Pedang yang Menyimpan Jiwa Lama
Dulu, ia dikenal sebagai Putri Lian, bunga teratai kekaisaran yang dicintai dan dipuja. Kulitnya seputih salju, senyumnya mampu meruntuhkan tembok terkokoh sekalipun. Namun, cinta dan kekuasaan adalah dua bilah pedang yang menghancurkannya. Ia dikhianati, dijebak, dan ditinggalkan mati di padang pasir yang membara. Cinta Pangeran Mahkota, yang dulu terasa manis bagai madu, berubah menjadi racun mematikan. Kekuasaan, yang dulu dijanjikan sebagai haknya, direnggut dengan kejam.
Kini, ia bukan lagi Putri Lian. Namanya adalah Bai Lian, seorang pendekar pedang misterius dengan tatapan sedingin es. Wajahnya tersembunyi di balik cadar sutra, menyisakan hanya sepasang mata yang menyimpan lautan luka. Luka yang tak pernah sembuh, tetapi juga luka yang menempanya menjadi baja. Ia menjelajahi medan perang, bukan untuk menaklukkan, melainkan untuk mengumpulkan potongan-potongan jiwanya yang hilang. Setiap pertumpahan darah, setiap desingan pedang, adalah simfoni kesedihan yang menemani perjalanannya.
Pedangnya, yang bernama 'Renjana' (Rindu yang Mendalam), bukan sekadar senjata. Di dalamnya bersemayam jiwa-jiwa yang tersesat, arwah-arwah yang terluka oleh ketidakadilan. Bai Lian bisa berkomunikasi dengan mereka, merasakan penderitaan mereka, dan menyalurkan kekuatan mereka. Renjana adalah perpanjangan dari hatinya, saksi bisu atas pengkhianatan yang dialaminya.
Ia bukan mencari balas dendam dengan amarah membabi buta. Tidak. Bai Lian bergerak dengan KETENANGAN MEMATIKAN. Setiap langkahnya diperhitungkan, setiap senyum sinisnya adalah racun yang bekerja perlahan. Ia mempelajari kelemahan musuh-musuhnya, mengorek rahasia terkelam mereka, dan menggunakan informasi itu untuk menghancurkan mereka dari dalam. Ia seperti bunga teratai yang tumbuh di atas genangan darah, indah namun mematikan.

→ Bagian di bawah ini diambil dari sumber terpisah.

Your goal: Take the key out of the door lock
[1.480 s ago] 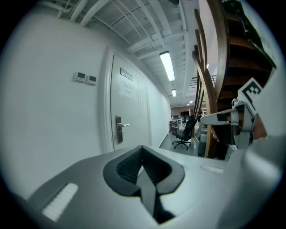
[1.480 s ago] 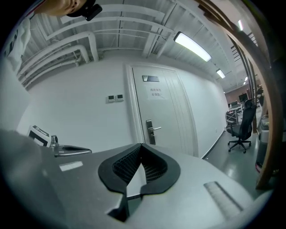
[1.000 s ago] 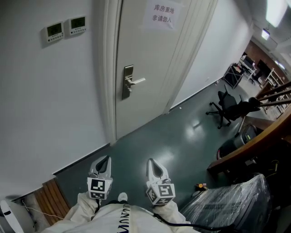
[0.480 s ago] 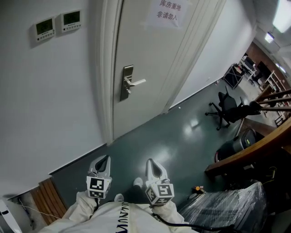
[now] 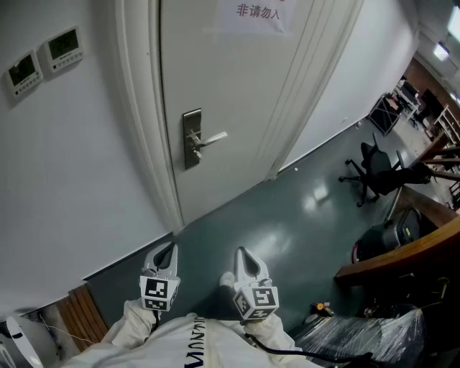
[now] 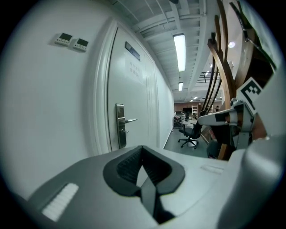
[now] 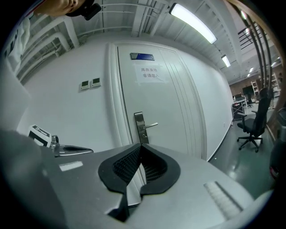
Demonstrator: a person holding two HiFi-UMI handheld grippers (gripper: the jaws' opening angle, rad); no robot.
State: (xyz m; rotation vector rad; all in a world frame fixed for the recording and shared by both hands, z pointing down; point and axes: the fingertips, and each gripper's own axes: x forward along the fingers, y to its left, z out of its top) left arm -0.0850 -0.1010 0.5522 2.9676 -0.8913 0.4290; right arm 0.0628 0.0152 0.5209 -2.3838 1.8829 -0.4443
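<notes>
The white door [image 5: 230, 93] stands shut ahead, with a steel lock plate [image 5: 191, 139] and a lever handle [image 5: 210, 138]. In the left gripper view a small stub [image 6: 125, 131] sticks out of the lock plate [image 6: 120, 125] under the lever; it is too small to tell whether it is the key. My left gripper [image 5: 167, 251] and right gripper [image 5: 243, 253] hang low near my body, well short of the door, both shut on nothing. The right gripper [image 7: 140, 145] points at the lock plate [image 7: 140, 126]; the left gripper [image 6: 142, 147] points along the wall.
Two wall control panels [image 5: 43, 56] are left of the door frame, and a paper notice [image 5: 260, 11] is on the door. An office chair [image 5: 375, 169], a wooden counter [image 5: 402, 251] and a plastic-wrapped bundle [image 5: 359, 336] stand at the right. Wooden slats [image 5: 72, 316] lie at lower left.
The view has drawn nearer to the door, and the lock plate now sits lower and larger. Both grippers keep their place by my body, still shut.
</notes>
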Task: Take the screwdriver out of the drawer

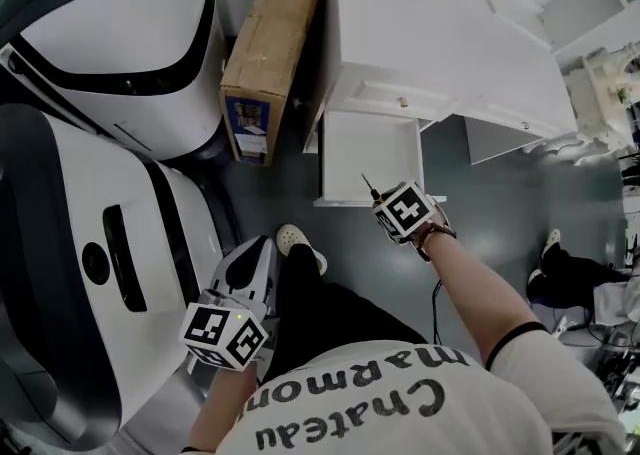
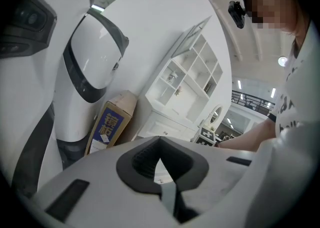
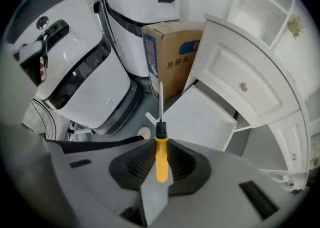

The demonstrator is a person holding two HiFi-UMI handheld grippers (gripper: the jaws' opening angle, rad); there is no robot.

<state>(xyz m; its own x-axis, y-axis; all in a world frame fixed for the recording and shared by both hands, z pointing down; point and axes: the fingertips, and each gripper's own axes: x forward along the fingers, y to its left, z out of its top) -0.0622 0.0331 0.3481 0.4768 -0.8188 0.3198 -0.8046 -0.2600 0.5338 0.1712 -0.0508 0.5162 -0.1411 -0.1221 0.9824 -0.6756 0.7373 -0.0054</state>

Pangeran Mahkota, yang kini telah menjadi Kaisar, tidak menyadari bahwa bayangan masa lalu itu semakin mendekat. Ia sibuk menikmati kekuasaan dan kemewahan, buta terhadap ancaman yang mengintai. Ketika Bai Lian akhirnya muncul di hadapannya, di singgasana kekaisaran, sang Kaisar melihat bukan Putri Lian yang dulu dicintainya, melainkan sosok asing yang penuh dengan KEKUATAN GELAP.
Pertempuran terakhir terjadi di tengah badai salju. Pedang Renjana menari dengan anggun namun mematikan, menebas segala rintangan. Bai Lian tidak berteriak, tidak menangis. Ia hanya menatap sang Kaisar dengan tatapan yang penuh dengan kekecewaan. Ketika pedang itu akhirnya menembus jantung sang Kaisar, Bai Lian merasakan bukan kepuasan, melainkan kehampaan yang lebih dalam. Balas dendam tidak membawa kedamaian. Balas dendam hanya meninggalkan luka yang semakin menganga.
Ia meninggalkan istana yang berlumuran darah, berjalan sendirian di bawah badai salju. Di tangannya, ia menggenggam pedang Renjana, satu-satunya teman setianya. Ia telah merebut kembali apa yang telah direnggut darinya, tetapi ia juga kehilangan segalanya.
Dan, akhirnya, setelah sekian lama, ia mengerti, bahwa mahkota sejati bukanlah kekuasaan, bukanlah cinta, melainkan… KEBEBASAN!